Pixlr — Free AI-powered image editing. Not as polished as Canva, but the AI background remover and photo enhancement tools are solid for quick edits.

Otter.ai — Free meeting transcription with 300 minutes per month. If you have regular calls and want searchable transcripts, the free tier is generous enough for most solo operators.

Copy.ai — The free tier includes 2,000 words per month of AI-generated copy. Limited, but enough to test whether AI copywriting tools work for your specific needs.


The Free Stack — Our Recommendation

If we were building a complete AI workflow for £0/month, here’s what we’d use:

  1. Claude for writing and analysis — the best free writing AI available
  2. Grammarly for editing — install and forget, it just works
  3. Canva for design — professional visuals without a designer
  4. Google Gemini for research — especially if you’re in the Google ecosystem
  5. Notion for organisation — your free second brain

This stack covers the core needs of any small business or freelancer: writing, editing, visual content, research, and organisation. Total cost: nothing.


When to Upgrade to Paid

Free tiers are genuinely useful, but they have limits. Here’s when upgrading makes sense:

Upgrade your AI writer when you’re hitting usage limits more than twice a week, or when you need features like Projects (Claude) or custom GPTs (ChatGPT) to maintain consistency across your work.
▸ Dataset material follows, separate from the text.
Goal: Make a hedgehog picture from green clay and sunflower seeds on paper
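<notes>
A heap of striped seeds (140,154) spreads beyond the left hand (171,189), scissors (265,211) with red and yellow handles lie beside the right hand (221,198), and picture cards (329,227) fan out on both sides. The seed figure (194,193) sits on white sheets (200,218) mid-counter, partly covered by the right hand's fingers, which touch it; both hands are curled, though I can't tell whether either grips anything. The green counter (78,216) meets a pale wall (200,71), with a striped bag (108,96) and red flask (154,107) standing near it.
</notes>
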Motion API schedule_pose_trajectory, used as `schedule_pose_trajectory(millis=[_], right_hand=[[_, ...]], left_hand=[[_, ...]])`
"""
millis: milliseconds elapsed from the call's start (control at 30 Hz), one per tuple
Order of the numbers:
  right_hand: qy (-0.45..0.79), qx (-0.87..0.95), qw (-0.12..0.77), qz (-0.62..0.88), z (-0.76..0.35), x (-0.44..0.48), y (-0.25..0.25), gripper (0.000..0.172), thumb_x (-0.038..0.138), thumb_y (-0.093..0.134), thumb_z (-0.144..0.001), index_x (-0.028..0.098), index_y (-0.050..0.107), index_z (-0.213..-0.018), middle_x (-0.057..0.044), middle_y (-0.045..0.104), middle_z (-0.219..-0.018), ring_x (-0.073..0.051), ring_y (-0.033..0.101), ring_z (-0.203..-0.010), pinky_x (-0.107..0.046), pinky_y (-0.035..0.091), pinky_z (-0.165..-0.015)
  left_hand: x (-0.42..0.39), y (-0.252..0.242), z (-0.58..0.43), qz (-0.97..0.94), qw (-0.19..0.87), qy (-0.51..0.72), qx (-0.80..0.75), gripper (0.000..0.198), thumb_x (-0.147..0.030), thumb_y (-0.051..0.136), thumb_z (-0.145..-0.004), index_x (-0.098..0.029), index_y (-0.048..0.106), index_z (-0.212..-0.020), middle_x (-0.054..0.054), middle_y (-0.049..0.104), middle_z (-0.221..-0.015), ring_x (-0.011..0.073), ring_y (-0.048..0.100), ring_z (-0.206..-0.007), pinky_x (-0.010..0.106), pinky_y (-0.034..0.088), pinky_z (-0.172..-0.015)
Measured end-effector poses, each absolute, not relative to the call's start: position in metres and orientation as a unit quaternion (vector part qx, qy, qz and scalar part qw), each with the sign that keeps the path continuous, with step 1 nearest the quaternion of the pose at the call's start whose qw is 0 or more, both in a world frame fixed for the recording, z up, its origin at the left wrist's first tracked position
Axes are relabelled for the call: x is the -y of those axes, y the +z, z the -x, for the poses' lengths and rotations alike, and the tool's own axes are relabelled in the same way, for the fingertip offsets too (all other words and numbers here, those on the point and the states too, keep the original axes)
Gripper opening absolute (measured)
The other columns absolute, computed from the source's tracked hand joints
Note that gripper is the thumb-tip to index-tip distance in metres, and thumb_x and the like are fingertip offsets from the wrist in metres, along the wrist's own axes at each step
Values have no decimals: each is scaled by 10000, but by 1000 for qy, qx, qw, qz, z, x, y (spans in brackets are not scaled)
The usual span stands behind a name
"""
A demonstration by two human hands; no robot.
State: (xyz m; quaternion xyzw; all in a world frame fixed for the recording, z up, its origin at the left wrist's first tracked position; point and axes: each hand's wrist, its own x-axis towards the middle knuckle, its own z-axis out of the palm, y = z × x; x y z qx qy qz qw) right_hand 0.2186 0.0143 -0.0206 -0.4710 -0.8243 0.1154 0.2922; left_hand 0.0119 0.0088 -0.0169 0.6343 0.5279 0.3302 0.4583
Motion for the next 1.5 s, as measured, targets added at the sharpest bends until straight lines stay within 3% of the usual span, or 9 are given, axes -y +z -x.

Upgrade Canva when you’re producing visual content daily, need brand consistency across multiple designs, or want batch export and resize features.

Upgrade Grammarly when you write long-form content regularly and want the advanced style and tone suggestions that help tighten your prose.

Upgrade Notion when you’re collaborating with a team or want unlimited AI usage integrated into your workspace.

The key principle: upgrade based on evidence, not aspiration. Use the free tier until you can point to a specific limitation that’s costing you time or quality. Then the upgrade justifies itself.


Final Thoughts

The AI tools landscape in 2026 is overwhelmingly noisy. Every tool claims to be essential, every pricing page pushes you towards annual plans, and the fear of missing out on the “right” AI tool is real.

But the reality is simpler than the marketing suggests. A handful of free tools — used consistently and with intention — will cover 80% of what most small businesses need from AI. The remaining 20% is where paid tools earn their keep, but you can only identify that 20% after spending real time with the free alternatives.

Start free. Upgrade deliberately. And ignore any tool that won’t let you evaluate it properly before asking for your credit card.